What to work on: Report all lines in the records that hold the string "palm".

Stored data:
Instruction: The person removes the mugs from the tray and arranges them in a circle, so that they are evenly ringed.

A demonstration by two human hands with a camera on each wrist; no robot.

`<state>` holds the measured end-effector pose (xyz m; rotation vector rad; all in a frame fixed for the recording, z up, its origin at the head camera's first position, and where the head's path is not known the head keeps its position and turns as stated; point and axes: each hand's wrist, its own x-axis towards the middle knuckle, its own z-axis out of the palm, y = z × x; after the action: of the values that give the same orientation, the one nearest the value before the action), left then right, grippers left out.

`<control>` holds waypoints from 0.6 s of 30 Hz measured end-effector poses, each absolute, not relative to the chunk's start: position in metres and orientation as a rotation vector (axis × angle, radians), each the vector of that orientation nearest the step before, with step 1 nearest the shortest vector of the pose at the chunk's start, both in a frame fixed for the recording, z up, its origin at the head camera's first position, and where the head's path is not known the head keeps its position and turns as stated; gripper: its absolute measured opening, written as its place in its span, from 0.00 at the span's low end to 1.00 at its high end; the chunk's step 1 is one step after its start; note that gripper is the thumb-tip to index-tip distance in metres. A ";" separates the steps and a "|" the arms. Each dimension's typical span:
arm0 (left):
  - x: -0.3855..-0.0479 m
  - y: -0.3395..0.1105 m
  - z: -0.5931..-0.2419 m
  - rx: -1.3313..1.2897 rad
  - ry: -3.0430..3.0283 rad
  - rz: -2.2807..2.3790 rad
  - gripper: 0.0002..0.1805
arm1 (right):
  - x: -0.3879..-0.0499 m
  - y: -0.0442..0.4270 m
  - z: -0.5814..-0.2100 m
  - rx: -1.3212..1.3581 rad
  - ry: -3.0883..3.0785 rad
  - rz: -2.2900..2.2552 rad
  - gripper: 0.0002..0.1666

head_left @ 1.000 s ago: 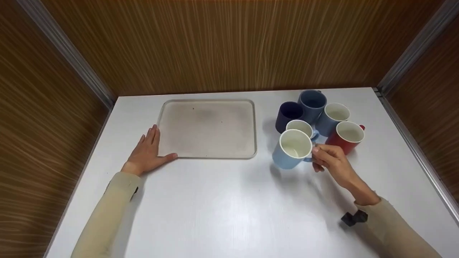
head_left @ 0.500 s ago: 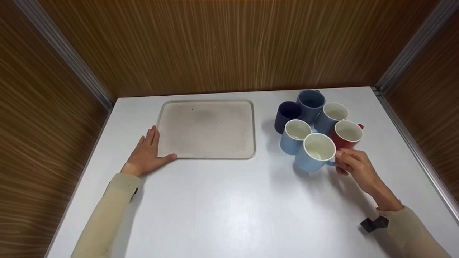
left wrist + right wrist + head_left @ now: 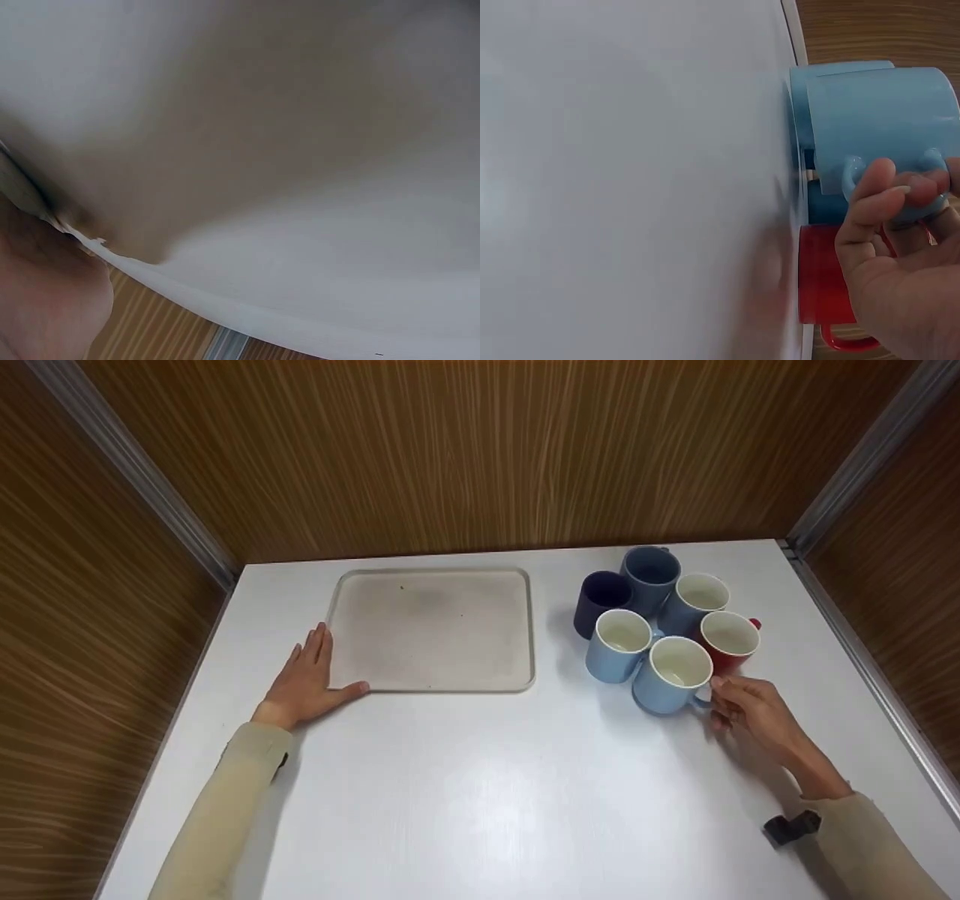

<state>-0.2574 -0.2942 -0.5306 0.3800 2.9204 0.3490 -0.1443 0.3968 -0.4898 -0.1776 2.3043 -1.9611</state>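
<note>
At the front of the mug group stands a light blue mug (image 3: pixel 666 684) with a white inside. My right hand (image 3: pixel 757 720) pinches its handle between thumb and fingers, also seen from the side in the right wrist view, where the mug (image 3: pixel 881 120) is upright to the table. Whether its base fully rests on the table I cannot tell. My left hand (image 3: pixel 302 682) lies flat with fingers spread at the front left corner of a beige tray (image 3: pixel 435 634), its thumb along the front rim. The left wrist view shows only part of that hand, blurred.
Close around the held mug stand another light blue mug (image 3: pixel 616 656), a red mug (image 3: pixel 724 656), a grey-blue mug with white inside (image 3: pixel 682 615), a blue mug (image 3: pixel 651 577) and a dark navy cup (image 3: pixel 600 604). Wood-grain panels (image 3: pixel 480 457) wall in the white table (image 3: pixel 450 787).
My right hand has carried the light blue mug to the right and lowered it, from in front of the other light blue mug to beside it. My left hand has stayed in place.
</note>
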 end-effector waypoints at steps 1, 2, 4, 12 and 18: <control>-0.257 -0.294 -0.531 0.379 2.918 0.346 0.73 | -0.145 0.398 -0.491 -0.180 2.307 -1.945 0.25; -0.258 -0.294 -0.530 0.382 2.917 0.345 0.73 | -0.145 0.400 -0.492 -0.186 2.308 -1.930 0.25; -0.258 -0.294 -0.530 0.386 2.918 0.345 0.73 | -0.147 0.403 -0.493 -0.188 2.296 -1.918 0.25; -0.258 -0.294 -0.530 0.397 2.933 0.351 0.73 | -0.153 0.410 -0.497 -0.215 2.344 -1.831 0.26; -0.255 -0.293 -0.530 0.390 2.938 0.351 0.73 | -0.157 0.410 -0.499 -0.192 2.323 -1.836 0.27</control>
<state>-0.2551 -0.2925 -0.5297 0.3899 2.9382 0.3506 -0.1573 0.4104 -0.4987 -0.1923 2.3230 -1.8355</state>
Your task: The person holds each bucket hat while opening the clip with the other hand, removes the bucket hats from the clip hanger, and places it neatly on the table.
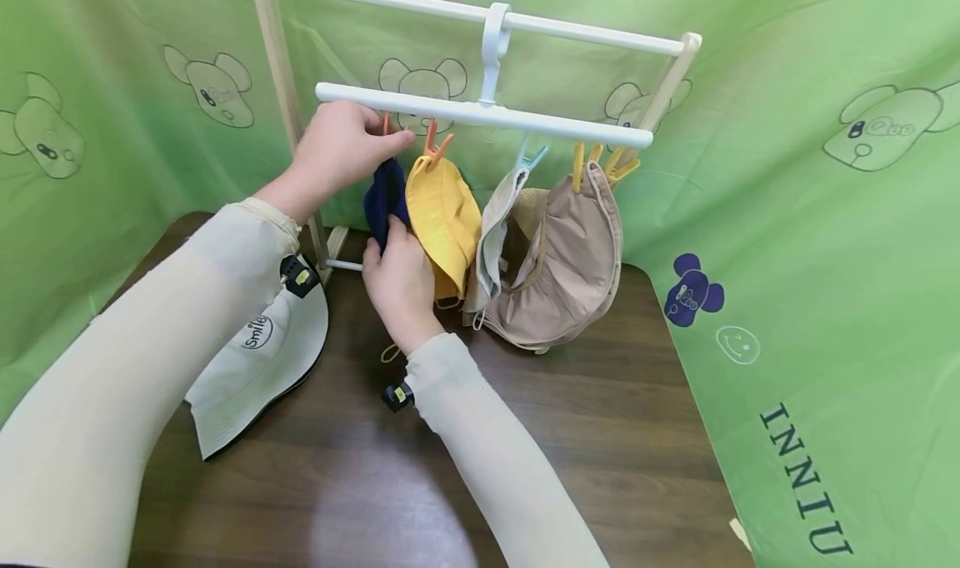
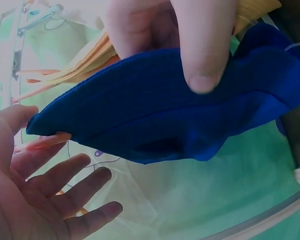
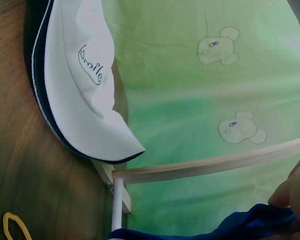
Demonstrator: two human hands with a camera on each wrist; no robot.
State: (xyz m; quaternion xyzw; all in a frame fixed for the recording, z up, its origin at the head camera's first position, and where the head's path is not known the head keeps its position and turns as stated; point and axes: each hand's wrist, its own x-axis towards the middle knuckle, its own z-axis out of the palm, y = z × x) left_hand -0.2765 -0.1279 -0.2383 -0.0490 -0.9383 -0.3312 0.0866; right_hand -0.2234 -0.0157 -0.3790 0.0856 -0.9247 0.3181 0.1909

Output:
`<state>` holds the measured end-effector pose (xyz m; rotation vector rad; all in a frame fixed for the recording, z up, its origin at the head camera's first position, and where the head's path is not known the head keeps its position and turns as stated; point and axes: each hand's wrist, its own x-axis towards the middle knuckle, its own z-axis out of the palm, y = z × x; after the action: of the values that give the same orientation, the one nearest the value before the action), left then right, grippers left out.
State: (xyz m; quaternion xyzw; all in a frame fixed for the recording, z up, its origin at the head camera's first position, and where the head's path is not known the head keeps its position and turns as stated; point and axes: each hand's wrist, its own x-axis towards the middle knuckle, its own z-axis out of the palm, y = z × x) left_hand -0.2765 -0.1279 -0.2383 -0.0490 -0.9383 -0.3312 0.0866; right_hand -0.2234 -0.0157 -0.3790 0.0856 -0.9247 0.3181 0.1909

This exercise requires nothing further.